Die in Minsk geborene 20-jährige Maria Matsel möchte man – wenn wir schon mal beim Vergleichen sind – am liebsten in die US-amerikanische Serie „Euphoria“ einschreiben: wie Zendaya Coleman zeigt sie eine jugendliche Unvollkommenheit, die aber auf der Position der Kämpferin und nicht des Opfers basiert. Und dann ist da noch Evgeniya Gromova aus dem Film „Verlangen“, um den in Russland ein kleiner Kult entstanden ist, die auf rührende Weise eine junge Mutter darstellt. Ihre vergleichsweise kleine Rolle macht den Film interessant und fruchtbar – nicht nur für Jugendliche, sondern auch für Kidults. Das ist wichtig, denn eine „zweigeschössige Dramaturgie“ – die Kompetenz, mehrere Altersgruppen zugleich anzusprechen – ist zu einer Notwendigkeit des Independent Film geworden. Diese Aufgabe meistert beispielsweise der US-amerikanische Film „Cha Cha Real Smooth“, der vor ein paar Wochen den Publikumspreis auf dem „Sundance“-Festival gewann, ausgezeichnet. Auch in seinem Zentrum steht eine junge Mutter, die von Jugendlichen flankiert wird.

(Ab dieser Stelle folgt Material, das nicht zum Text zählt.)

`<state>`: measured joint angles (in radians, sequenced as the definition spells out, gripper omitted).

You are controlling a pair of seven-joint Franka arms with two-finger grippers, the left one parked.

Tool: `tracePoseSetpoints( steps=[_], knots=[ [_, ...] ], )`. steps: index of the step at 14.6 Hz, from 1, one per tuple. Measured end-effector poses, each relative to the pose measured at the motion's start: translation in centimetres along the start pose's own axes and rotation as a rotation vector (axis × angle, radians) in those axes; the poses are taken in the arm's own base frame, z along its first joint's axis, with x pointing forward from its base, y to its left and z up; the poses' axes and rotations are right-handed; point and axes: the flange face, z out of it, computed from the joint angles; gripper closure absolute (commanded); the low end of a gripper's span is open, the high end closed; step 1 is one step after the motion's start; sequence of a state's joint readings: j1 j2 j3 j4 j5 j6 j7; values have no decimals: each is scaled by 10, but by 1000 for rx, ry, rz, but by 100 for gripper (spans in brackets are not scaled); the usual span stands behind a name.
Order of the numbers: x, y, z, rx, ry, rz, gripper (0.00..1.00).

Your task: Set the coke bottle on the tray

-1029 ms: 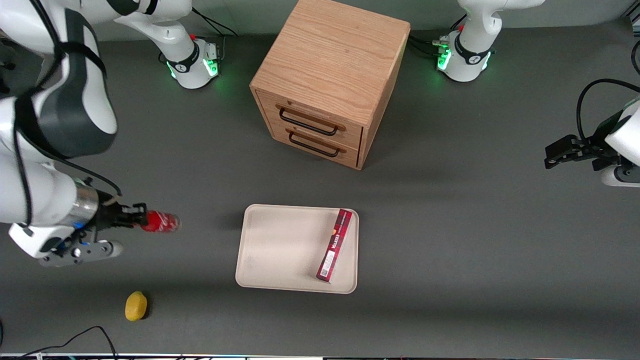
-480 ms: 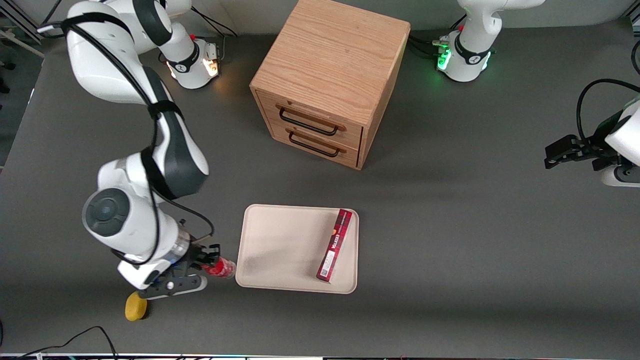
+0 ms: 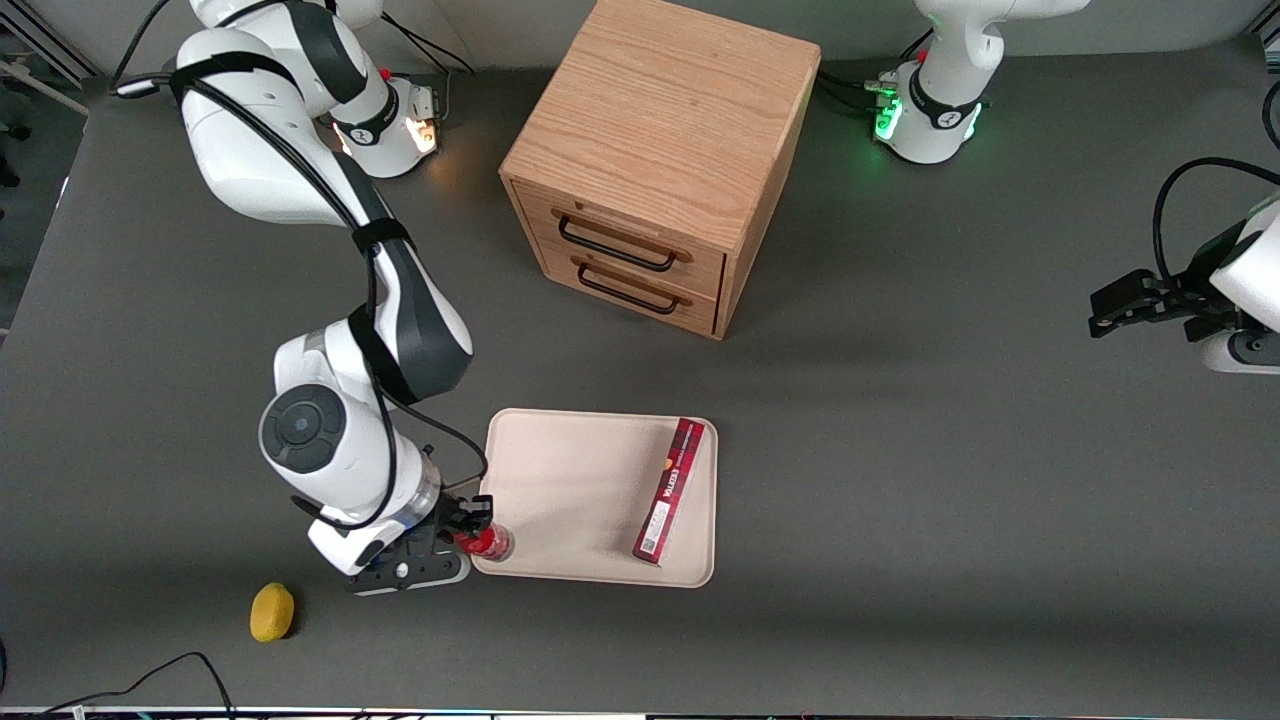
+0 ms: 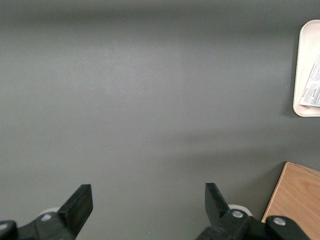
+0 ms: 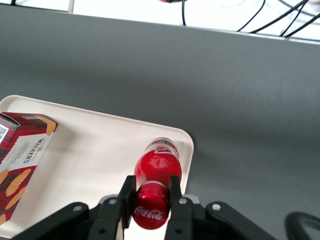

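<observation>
My right gripper [image 3: 474,532] [image 5: 150,191] is shut on the coke bottle [image 3: 489,542] [image 5: 155,174], a small red bottle with a red cap carrying white script. It holds the bottle by the cap end over the corner of the cream-beige tray [image 3: 560,480] [image 5: 100,150] that is nearest the front camera and toward the working arm's end. The bottle's clear base points down at the tray's floor, just inside the rim. I cannot tell if the base touches the tray.
A long flat red box [image 3: 670,490] [image 5: 22,150] lies in the tray along its edge toward the parked arm. A wooden drawer cabinet [image 3: 660,160] stands farther from the front camera. A yellow lemon-like object [image 3: 271,611] lies on the grey table near the working arm.
The right arm has carried the bottle from the open table at its own end toward the tray, and the bottle now hangs over the tray's corner. The box and tray have not moved.
</observation>
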<state>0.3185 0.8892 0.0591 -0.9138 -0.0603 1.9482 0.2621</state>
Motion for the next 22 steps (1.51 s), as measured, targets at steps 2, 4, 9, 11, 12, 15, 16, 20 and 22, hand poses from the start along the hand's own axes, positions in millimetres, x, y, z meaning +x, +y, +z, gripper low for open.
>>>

Mark Eidelshtein, Maria Matsel im Film „Strana Sascha“ Mark Eidelshtein, Maria Matsel im Film „Strana Sascha“ | © Vega Films

Nach der Berliner Premiere sollte man Julia Trofimova im Auge behalten, eine junge Regisseurin und Drehbuchautorin aus Russland, die an der New York Film Academy gelernt hat, fließend Englisch spricht und sich in ihrem Schaffen auf Noah Baumbach und Thomas Anderson bezieht.

Der Film „Strana Sascha“ sieht sich im Unterschied zu bestehenden Staaten mit keinerlei Grenzen konfrontiert. Das ist besonders wichtig in einer modernen Welt, in der die Erziehung des neuen Menschen zur fixen Idee von Streaming-Plattformen und Filmgesellschaften geworden ist.